Stored entries »
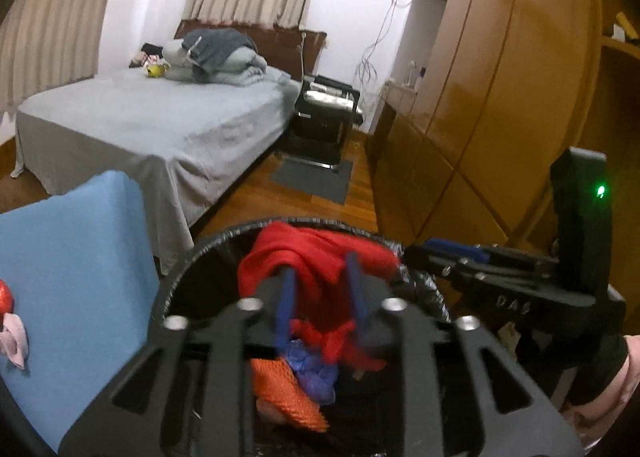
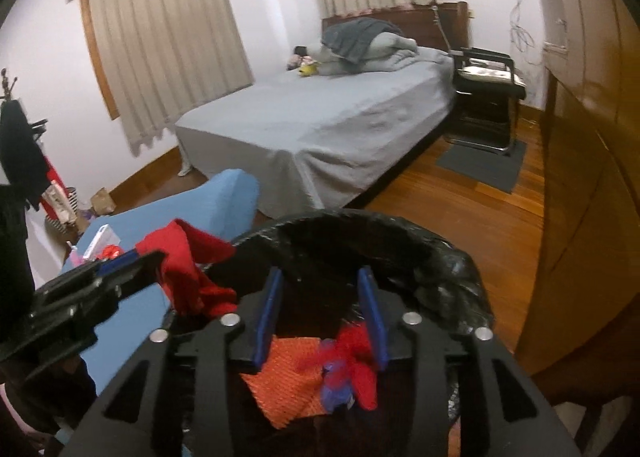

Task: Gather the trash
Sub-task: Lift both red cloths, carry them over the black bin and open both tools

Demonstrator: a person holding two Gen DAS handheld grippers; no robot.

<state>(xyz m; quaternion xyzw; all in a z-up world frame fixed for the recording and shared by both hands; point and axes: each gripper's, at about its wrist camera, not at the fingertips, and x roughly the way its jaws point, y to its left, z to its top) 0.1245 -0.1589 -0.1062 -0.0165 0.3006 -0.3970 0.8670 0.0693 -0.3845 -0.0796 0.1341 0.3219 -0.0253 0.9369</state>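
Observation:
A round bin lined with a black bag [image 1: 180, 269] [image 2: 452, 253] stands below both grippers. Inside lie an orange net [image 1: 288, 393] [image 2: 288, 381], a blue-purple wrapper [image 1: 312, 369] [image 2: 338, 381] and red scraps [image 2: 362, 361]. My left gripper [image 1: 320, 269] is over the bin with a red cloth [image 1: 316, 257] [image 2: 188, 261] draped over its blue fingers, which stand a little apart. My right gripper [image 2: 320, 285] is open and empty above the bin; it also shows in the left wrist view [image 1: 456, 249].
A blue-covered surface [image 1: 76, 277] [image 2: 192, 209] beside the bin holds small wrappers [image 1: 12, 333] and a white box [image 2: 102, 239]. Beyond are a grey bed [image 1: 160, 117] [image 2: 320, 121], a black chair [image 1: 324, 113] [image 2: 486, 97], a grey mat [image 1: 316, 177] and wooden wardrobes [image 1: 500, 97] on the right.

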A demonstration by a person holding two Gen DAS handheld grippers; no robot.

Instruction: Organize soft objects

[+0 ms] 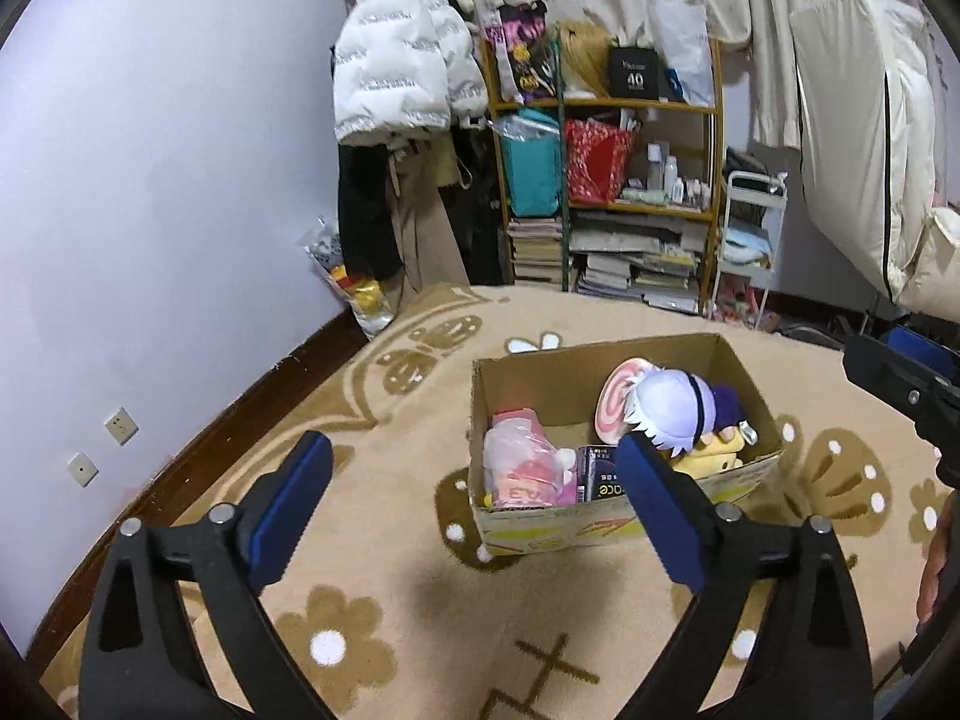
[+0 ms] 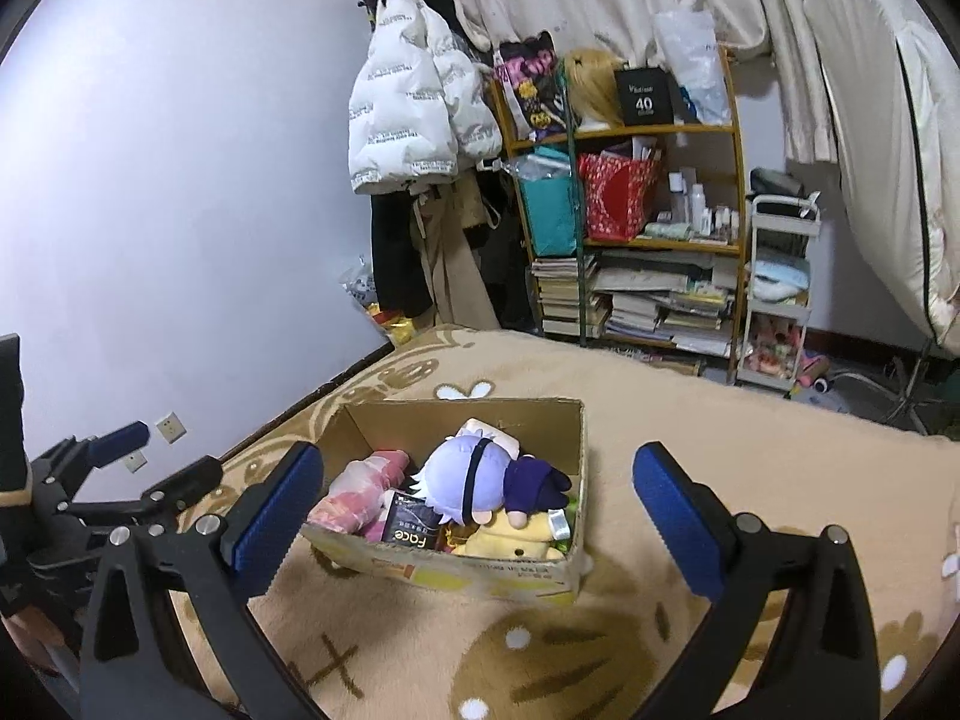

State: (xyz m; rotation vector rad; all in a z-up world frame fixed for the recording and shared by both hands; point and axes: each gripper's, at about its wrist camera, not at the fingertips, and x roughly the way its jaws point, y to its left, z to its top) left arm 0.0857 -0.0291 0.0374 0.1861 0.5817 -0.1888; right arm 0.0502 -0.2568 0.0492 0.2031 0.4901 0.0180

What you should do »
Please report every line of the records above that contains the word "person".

Answer area »
Demonstrator: a person holding two Gen DAS handheld grippers; no robot.
A demonstration by a person holding two Gen DAS handheld grippers; no robot.

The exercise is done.